|
|
|
|
|
by enkrs
1206 days ago
|
|
I have given talks to factory managers about finding that one or two employees that know Arduino/Raspberry for these projects. Every factory has such persons. They would love to do it! The reception on this is mostly neutral or negative from management. When you identify these guys, turns out they have great hardware or programming skills, but no integration or architecture concepts. The existing system (ERP, MES) owners also like to put a lot of red-tape around anything unconventional connecting to their systems. Managers also are held accountable for the project, even if the costs are low. They prefer to spend a lot and have a consultancy to blame on failure, then their internal employee project they selected. What consultants do is they help the company navigate within it's own bureaucracy and processes.
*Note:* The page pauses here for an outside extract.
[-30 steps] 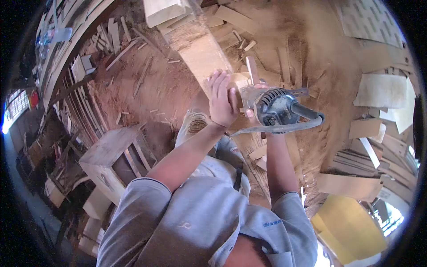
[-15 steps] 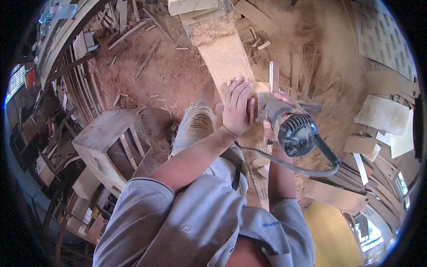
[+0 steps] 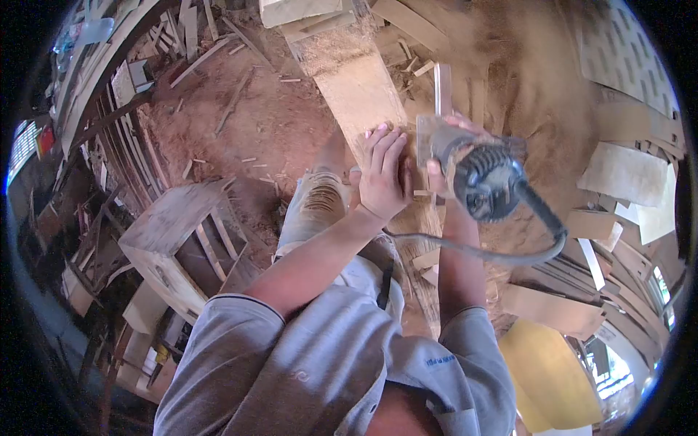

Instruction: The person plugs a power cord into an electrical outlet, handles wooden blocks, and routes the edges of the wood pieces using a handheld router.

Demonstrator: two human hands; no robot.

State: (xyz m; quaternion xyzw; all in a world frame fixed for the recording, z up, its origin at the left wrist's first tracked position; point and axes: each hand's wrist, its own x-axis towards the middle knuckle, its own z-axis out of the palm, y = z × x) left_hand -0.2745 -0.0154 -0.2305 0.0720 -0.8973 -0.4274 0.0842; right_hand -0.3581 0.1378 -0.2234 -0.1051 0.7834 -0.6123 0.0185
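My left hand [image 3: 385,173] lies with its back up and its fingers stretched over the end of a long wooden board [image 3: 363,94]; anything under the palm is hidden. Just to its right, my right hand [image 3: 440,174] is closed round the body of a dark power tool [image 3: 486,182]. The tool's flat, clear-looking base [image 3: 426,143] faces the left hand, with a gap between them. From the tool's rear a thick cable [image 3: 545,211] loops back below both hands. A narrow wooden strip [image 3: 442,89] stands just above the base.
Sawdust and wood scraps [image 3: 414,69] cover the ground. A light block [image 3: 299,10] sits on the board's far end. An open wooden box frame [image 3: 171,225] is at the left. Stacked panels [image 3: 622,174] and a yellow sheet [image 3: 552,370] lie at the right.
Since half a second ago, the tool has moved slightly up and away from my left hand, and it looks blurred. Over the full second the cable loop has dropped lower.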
Even to implement the Raspberry solution. |
|
That said, lots of people focus on how inexpensive things like the rpi are, but whether the unit costs $35 or $3500 makes a very small difference in the overall cost of the project. I am not totally against rpi's for factory stuff, as long as the folks who implement using those can slow their roll and think some more about the lifetime of their automation project and it's future maintenance.
There are PLC's that can run FOR DECADES without problems in a factory environment. Will an arduino/rpi be able to do that? Will someone 15 years from now know even know what an rpi is or be able to buy one?